__Work task__: Transcribe the listing below exactly, from its first line through the line with "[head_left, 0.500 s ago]". Omit the pictures.

__Available data__:
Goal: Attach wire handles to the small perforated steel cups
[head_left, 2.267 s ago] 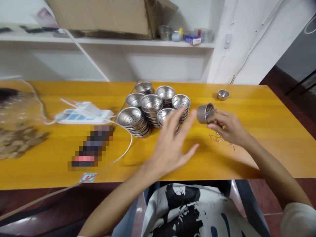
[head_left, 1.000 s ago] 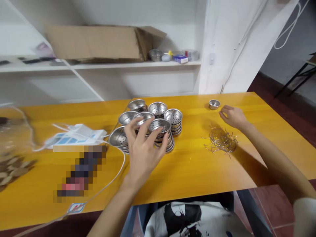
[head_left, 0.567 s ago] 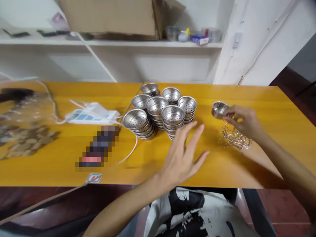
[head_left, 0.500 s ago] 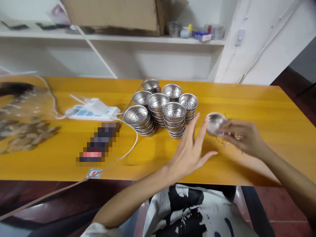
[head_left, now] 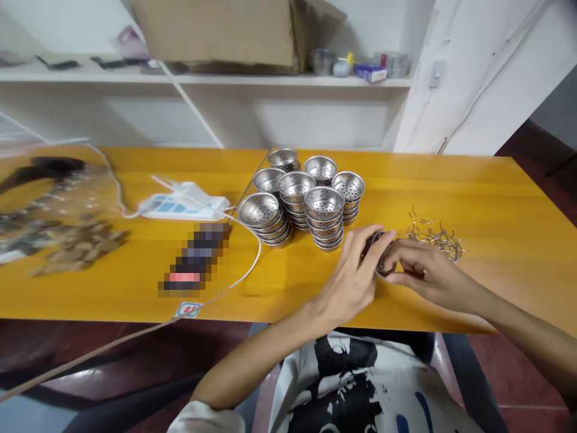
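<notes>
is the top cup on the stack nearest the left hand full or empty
Empty: the top metal cup stands mouth up on the stack nearest the left hand, and its bare, perforated bottom shows inside.

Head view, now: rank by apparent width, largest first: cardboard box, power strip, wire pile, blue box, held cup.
1. Cardboard box, though the frame cuts off its top
2. Power strip
3. Wire pile
4. Blue box
Unranked: held cup, mostly hidden, so its full width can't be told.
</notes>
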`<state>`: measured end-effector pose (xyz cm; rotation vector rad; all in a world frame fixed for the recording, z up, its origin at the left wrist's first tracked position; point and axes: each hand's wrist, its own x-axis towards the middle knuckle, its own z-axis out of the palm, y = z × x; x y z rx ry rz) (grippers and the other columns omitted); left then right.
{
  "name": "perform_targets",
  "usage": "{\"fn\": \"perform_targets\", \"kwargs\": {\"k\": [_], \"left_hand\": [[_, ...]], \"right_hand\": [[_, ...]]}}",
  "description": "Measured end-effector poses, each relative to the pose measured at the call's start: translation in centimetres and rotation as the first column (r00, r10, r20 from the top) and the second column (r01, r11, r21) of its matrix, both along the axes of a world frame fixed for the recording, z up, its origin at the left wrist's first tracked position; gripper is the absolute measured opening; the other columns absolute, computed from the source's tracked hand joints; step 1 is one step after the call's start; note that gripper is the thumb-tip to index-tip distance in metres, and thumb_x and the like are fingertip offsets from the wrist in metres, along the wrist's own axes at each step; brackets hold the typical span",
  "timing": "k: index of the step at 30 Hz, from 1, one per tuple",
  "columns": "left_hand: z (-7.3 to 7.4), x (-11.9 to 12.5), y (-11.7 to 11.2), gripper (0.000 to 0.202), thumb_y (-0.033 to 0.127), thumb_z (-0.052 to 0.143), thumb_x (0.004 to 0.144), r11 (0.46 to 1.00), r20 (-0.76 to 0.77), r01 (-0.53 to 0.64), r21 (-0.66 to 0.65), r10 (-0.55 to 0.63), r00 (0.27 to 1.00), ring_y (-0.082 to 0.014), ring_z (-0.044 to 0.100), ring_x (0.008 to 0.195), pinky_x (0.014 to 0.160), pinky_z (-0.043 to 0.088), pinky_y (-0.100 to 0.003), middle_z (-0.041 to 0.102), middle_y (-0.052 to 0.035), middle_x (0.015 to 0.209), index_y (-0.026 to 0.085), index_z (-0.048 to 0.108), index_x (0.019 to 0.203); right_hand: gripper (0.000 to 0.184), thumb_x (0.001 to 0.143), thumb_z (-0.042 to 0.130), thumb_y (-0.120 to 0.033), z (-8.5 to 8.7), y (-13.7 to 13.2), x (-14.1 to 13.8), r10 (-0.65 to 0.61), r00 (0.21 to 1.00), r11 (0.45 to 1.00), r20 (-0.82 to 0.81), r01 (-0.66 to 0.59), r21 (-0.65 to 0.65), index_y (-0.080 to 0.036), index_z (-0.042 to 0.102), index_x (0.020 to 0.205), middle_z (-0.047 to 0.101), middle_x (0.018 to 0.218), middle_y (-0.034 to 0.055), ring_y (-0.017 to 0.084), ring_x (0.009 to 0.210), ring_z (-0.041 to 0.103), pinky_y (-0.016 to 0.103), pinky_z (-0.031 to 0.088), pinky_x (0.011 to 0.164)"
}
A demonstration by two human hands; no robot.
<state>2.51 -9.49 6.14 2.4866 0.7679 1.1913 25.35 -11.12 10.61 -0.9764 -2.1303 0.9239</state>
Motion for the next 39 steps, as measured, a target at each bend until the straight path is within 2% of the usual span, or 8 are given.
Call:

__Answer box__:
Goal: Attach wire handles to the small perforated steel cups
[head_left, 2.267 s ago] 
[head_left, 1.000 s ago] 
[head_left, 0.567 s ago] 
[head_left, 0.500 s ago] 

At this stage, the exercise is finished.